Quand je suis arrivé à la bluezone, je l’ai appelé au téléphone, il m’a dit qu’il n’est pas loin et qu’il arrive dans un instant. Peu de temps après, il est venu me trouver sous l’un des hangars qui se trouvent dans l’enceinte de la bluezone, il était accompagné d’un autre monsieur. Quand on s’est vus, il m’a dit de lui donner mon adresse électronique pour qu’il me fasse parvenir des documents. Je lui ai donné mon adresse, mais il m’a envoyé un mail vide. Lorsque je lui ai dit que le mail est vide, il m’a dit qu’il va alors chercher un câble dans sa voiture qui était garée derrière la cour pour venir me transférer les documents. Peu après qu’il soit sorti, il m’a rappelé pour me dire de sortir le trouver dans sa voiture, j’ai refusé dans un premier temps.

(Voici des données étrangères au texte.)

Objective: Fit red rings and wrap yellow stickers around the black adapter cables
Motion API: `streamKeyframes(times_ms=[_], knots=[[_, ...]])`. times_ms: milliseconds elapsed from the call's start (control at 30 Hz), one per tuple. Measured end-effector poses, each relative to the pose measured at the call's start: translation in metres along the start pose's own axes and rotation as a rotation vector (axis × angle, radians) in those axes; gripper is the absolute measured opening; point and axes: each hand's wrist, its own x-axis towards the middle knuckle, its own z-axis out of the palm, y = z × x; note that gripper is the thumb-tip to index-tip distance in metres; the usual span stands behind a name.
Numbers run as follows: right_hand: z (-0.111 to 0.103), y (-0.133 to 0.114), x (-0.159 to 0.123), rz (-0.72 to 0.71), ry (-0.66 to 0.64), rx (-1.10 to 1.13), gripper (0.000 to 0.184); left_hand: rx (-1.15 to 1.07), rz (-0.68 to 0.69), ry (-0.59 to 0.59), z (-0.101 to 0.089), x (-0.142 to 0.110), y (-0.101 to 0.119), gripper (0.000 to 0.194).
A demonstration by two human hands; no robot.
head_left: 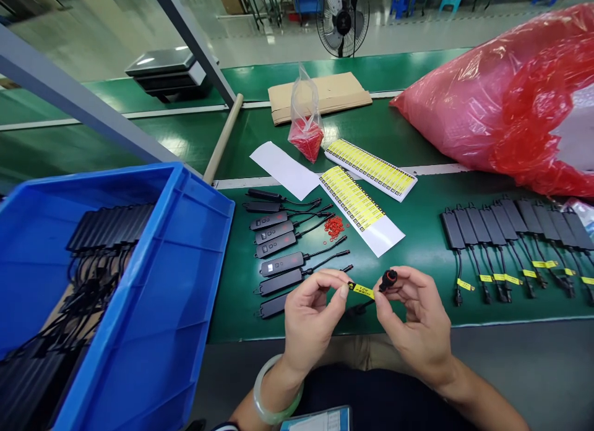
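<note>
Between my two hands stretches a yellow label (362,290) with black print. My left hand (315,316) pinches its left end between thumb and forefinger. In the fingers of my right hand (413,320) is a black cable connector (388,280) with a red ring in its end, and the label's right end meets the cable there. Part of the dark cable shows below the label; the rest is hidden by my hands. Left of my hands lies a column of black controller boxes (281,264) with short cables. Small red rings (333,227) lie in a heap beyond my hands.
Label sheets (355,202) lie ahead, with a bag of red rings (307,134) behind. Black boxes with yellow-tagged cables (492,227) line the right side. A blue crate (204,282) stands left, near a metal post (195,35). A large red bag (464,109) fills the back right.
</note>
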Motion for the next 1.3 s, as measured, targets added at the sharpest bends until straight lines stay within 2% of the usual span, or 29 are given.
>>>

Mais, lorsqu’il a insisté en disant que ce sont des informations sensibles, j’ai accepté de sortir. Dès que je suis sorti de la cour, j’ai rencontré deux policiers, en tenue, en compagnie du monsieur qui était venu avec mon contact. Ce dernier s’est présenté finalement en disant qu’il est un lieutenant en service à la DPJ et qu’il a une convocation me concernant, j’ai répondu en disant que je peux être convoqué comme tout autre citoyen mais pas de cette manière.
Il m’a dit de les suivre, j’ai dit non, il faut que j’aille récupérer d’abord mes effets qui sont dans la cour de la bluezone. Mais, ils m’ont barré la route et ont insisté pour que je les suive. Notre dispute a attiré l’attention de plusieurs citoyens, qui se sont mobilisés autour de nous. Finalement, ils m’ont escorté pour que j’aille prendre mes effets. Lorsqu’on est ressortis, ils ont déplacé un taxi pour me conduire dans les locaux de la DPJ », a expliqué notre confrère.
« Quand on est arrivés à la DPJ, j’ai appelé mon avocat, maître Pépé Antoine Lamah, pour l’informer. J’ai appelé également un confrère pour l’informer. Après, les agents ont bloqué mes téléphones et ils ont commencé à m’interroger. Ils m’ont posé beaucoup de questions relatives à mon site d’informations et par rapport à la façon dont je reçois mes informations. J’ai répondu à certaines questions et je me suis abstenu de répondre à d’autres.
Ensuite, ils m’ont demandé pourquoi j’ai écrit un article sur l’affaire de la sextape de M’Bany Sangaré (Secrétaire général de la jeunesse du RPG Arc-en-ciel et directeur de l’office guinéen des chargeurs) alors que c’est une ancienne affaire. J’ai répondu que je parlais des sextapes qui sont devenus récurrentes sur les réseaux sociaux en Guinée et c’est pourquoi j’ai rappelé ce dossier qui concerne un haut cadre de l’Etat. Après cette audition, ils m’ont remis mes téléphones et m’ont dit d’appeler mon avocat pour lui dire de venir. J’ai appelé l’avocat qui est venu me trouver là. Ils m’ont remis à sa disposition et nous ont demandé de repartir à la DPJ ce jeudi matin », ajoute Alpha Oumar Diallo.
A rappeler que selon la loi guinéenne, un journaliste accusé de délit de presse ne doit être interrogé que par la Haute Autorité de la Communication (HAC) ou un procureur de la République. Mais ces derniers temps, plusieurs hommes de médias ont été convoqués et auditionnés par la direction centrale de la police judiciaire (DPJ) par rapport à des articles qu’ils ont écrits ou des émissions qu’ils ont animées.